Plus tard, il revint sur le sujet de Loménie-Chambord. Cela ne passait pas. Plus que tout il ne supportait pas son insensibilité à elle. Il avait été hérissé, scandalisé de la brutalité avec laquelle elle lui avait résumé la scène fatale : « Il venait les mains nues, parlant de paix. Je l'ai abattu. » C'était choquant !
– Plus choquant pour moi, désastreux, riposta-t-elle, aurait été de me laisser attendrir, de me laisser fléchir, de le suivre, lui livrant Wapassou, mes partisans, mes enfants, de le laisser poursuivre, comme il en avait l'intention, sa campagne jusqu'à Gouldsboro, où, avec l'aide de Saint-Castine, ou contre lui, qui sait ? L'établissement lui aurait été remis. Sans coup férir ?... ce n'est pas certain. Il y aurait eu des morts. La faiblesse souvent ne fait que reculer le massacre et en multiplier l'ampleur.

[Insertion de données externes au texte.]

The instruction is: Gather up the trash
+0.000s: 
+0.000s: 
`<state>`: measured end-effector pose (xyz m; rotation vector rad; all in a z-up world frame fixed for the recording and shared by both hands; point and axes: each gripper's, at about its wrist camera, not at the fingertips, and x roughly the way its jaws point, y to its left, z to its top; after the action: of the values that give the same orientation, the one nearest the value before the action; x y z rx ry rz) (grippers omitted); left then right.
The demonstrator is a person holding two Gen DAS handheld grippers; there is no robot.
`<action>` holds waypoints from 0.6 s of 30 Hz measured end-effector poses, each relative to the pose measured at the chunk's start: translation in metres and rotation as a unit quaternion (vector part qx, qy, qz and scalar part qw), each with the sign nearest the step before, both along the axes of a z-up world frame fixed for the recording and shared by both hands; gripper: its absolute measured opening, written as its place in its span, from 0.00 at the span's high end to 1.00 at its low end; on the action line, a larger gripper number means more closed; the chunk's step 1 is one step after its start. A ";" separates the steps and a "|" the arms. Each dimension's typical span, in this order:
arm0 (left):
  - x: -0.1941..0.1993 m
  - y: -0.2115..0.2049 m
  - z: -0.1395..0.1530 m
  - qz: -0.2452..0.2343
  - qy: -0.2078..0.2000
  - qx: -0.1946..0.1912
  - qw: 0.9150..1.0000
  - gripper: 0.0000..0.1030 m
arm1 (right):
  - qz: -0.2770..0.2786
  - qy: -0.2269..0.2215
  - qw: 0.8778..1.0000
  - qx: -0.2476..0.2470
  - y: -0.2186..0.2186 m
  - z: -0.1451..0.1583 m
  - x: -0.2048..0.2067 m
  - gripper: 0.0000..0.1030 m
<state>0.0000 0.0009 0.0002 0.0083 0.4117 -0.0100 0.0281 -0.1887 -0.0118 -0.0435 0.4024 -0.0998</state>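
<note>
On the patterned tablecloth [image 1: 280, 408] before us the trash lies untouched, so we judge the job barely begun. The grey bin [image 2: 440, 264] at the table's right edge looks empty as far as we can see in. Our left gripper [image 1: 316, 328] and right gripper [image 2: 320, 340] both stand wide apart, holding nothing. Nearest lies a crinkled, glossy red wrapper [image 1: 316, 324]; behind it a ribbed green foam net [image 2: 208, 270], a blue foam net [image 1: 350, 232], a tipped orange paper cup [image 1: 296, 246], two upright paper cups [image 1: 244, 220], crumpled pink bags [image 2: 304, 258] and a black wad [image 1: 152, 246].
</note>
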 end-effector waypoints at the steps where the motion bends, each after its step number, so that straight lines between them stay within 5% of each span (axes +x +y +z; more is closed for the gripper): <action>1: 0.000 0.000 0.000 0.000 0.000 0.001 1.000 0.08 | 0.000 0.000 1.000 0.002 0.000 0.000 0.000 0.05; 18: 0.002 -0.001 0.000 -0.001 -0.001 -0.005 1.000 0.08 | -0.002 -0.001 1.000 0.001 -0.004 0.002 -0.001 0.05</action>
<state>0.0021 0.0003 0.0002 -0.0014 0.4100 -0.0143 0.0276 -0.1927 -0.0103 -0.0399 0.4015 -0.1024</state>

« Vous m'avez trouvée brutale, mon père, dans mes paroles. Parce que je vous ai fait grâce de tous les conflits et tourments qui ont agité mon âme et brisé le cœur, en ces quelques secondes d'hésitation avant de tirer. Il m'aurait fallu des heures pour vous les décrire. Je lui criais : « N'approchez pas ! N'approchez pas !... »
« Mais il continuait d'avancer. Lui aussi avait fait son choix. Reniant l'alliance qu'il avait passée avec nous. Comptant sur l'affection que je lui portais pour que je me rende docilement... Que se passait-il en lui ? Il était retombé sous votre égide au point de faire fi de son honneur, au point de vous complaire, de complaire à votre mémoire ? Ou bien essayait-il d'échapper ? D'échapper à ce choix, d'échapper à nous tous qui ne le comprenions plus ?... Je l'ai abattu, répéta-t-elle.
Ce fut Sébastien d'Orgeval qui, cette fois, tourna lentement les yeux afin d'observer ce profil de femme, à ses côtés, ourlé d'un liséré de lumière venu de l'âtre, cette bouche fine et parfaite qui prononçait de tels mots.
– Je comprends, maintenant, comment vous avez pu vaincre Ambroisine. C'est cela qu'elle ne peut vous pardonner. On vous croit une femme sensible, vulnérable. Et soudain, vous vous révélez rusée, implacable.
– Si j'entends bien, vous voulez dire que je ne joue pas le jeu ?... Ce n'est pas la première fois qu'on m'en fait le reproche, et surtout qu'on s'en désole... Ce serait si facile, sans cela !... n'est-ce pas ? « Jouer le jeu ? » Quel jeu ?... Celui de la faiblesse, se couchant, vaincue, aux pieds de la force ?... Celui de la femme héréditairement soumise, s'inclinant d'elle-même devant l'homme, le guerrier... Celui de la sensibilité et de la générosité fatalement piétinées et brisées par la cruauté et la traîtrise de ses adversaires, eux sans scrupules.